The new sections immediately and happily deal with the fallout. They bring new characters, new revelations, and a significant subplot based on a character that my uninterrupted brain had completely forgotten. We are introduced to strange and new worlds in Lumon, which Mark and Helly encounter by crawling, Alice in Wonderland–style, through too tight tunnels. An episode that takes the inies outside, to an offsite adventure explicitly rendered as a horror film, offers other mind-blowingly bizarre dimensions to the cult of Kier Eagan. There are more goats, more melon parties, more allusions to the horrible things that happen down on the ominously named “test floor,” more hints about what the innies actually do all day at their desks.

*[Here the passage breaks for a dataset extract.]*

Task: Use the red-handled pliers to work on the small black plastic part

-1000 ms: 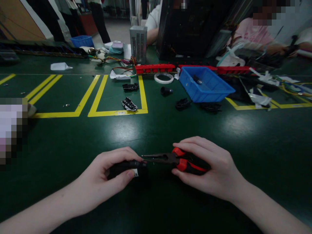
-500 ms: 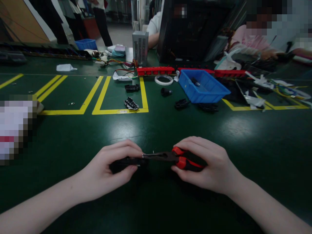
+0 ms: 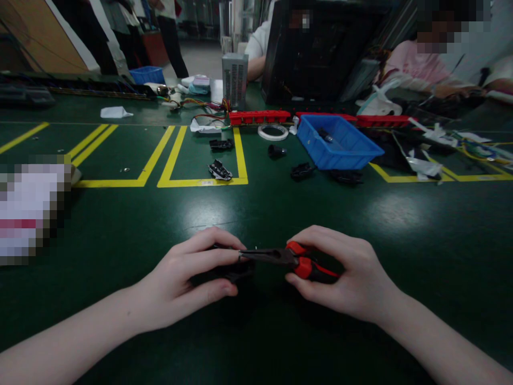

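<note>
My right hand (image 3: 340,267) is closed around the red and black handles of a pair of long-nose pliers (image 3: 276,256). The jaws point left and their tips reach the fingertips of my left hand (image 3: 196,272). Those fingers are wrapped round a dark plastic part (image 3: 240,271), mostly hidden under the hand and hard to see against the dark table. At the plier tips there is a small light spot, too small to name. Both hands are low over the green table (image 3: 264,331).
Beyond my hands lie black plastic parts (image 3: 219,170), a black cup-shaped piece (image 3: 276,152), a white tape roll (image 3: 272,132) and a blue bin (image 3: 340,147). A pixelated white object (image 3: 28,208) is at the left. Other people are across the table.
My left hand's fingers have shifted slightly on the dark part, and more of it shows beneath the plier tips. The view has swung slightly left. The right hand keeps its hold on the pliers.
</note>
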The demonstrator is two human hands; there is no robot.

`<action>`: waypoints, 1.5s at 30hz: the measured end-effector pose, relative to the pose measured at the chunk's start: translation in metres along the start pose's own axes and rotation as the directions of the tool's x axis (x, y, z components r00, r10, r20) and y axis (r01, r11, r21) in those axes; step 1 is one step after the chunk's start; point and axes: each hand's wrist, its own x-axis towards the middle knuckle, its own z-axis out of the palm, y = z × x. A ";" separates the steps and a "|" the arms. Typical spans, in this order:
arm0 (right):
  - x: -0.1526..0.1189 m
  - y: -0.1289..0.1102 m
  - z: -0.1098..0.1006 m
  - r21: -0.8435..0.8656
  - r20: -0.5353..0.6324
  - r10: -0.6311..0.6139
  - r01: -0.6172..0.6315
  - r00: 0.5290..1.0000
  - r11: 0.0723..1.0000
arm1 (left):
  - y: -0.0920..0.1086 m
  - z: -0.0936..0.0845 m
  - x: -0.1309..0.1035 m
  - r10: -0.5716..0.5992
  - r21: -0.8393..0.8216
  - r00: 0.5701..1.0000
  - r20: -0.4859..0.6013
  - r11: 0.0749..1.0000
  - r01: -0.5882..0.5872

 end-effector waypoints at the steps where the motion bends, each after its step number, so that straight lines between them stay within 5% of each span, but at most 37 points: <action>1: 0.000 0.001 0.000 -0.006 -0.003 -0.003 0.003 1.000 1.000 | 0.000 0.000 0.000 0.003 -0.002 1.000 -0.013 1.000 -0.003; 22: 0.001 0.005 -0.001 -0.048 0.008 -0.007 0.007 1.000 0.999 | 0.002 -0.002 0.004 -0.051 -0.020 0.996 -0.077 0.999 0.050; 45: 0.000 0.008 -0.004 -0.075 0.045 0.008 -0.004 0.999 0.997 | -0.004 -0.004 0.003 0.023 -0.017 0.996 -0.088 1.000 -0.025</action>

But the show is also more concerned than it has been with what it means to separate human consciousness into different pieces. Resignation dropping cultural references about clones, doppelgangers, twins. We begin to understand what “retirement” means to an innie, and the cost of being forcibly separated from their lovers, partners and children on the outside. A character explains midway through the season how theologians are beginning to think of separation—as a process that essentially splits a person into two souls. No one embodies the idea better this season than Helly, torn between her fiercely brave workplace self and her repulsively uncaring outie, though the two occasionally share the same impulses. Of the other laid-off employees, Dylan (Zach Cherry) gets a story that’s deeply moving after the season 1 twist where his innie was introduced to his outie’s child, while Irving (John Turturro) continues his explorations of Lumon’s secret corridors.

These developments add up to a series that remains fascinatingly enigmatic but gives the characters a bit more heart and humanity. Resignation is still one of the most elaborate shows on television, painterly in aspect and intricately detailed. Every frame feels intentional. And the show is particularly adept at its cinematography this season, using light to profound effect: In a scene set inside Mark’s outie’s apartment, he stands in the window, partially lit through the shadows, with only part of the couch and a glowing fish tank visible to his left. The goldfish, carelessly swimming around in an artificially bright environment, kept fed and floating and oblivious, seems almost too on the nose.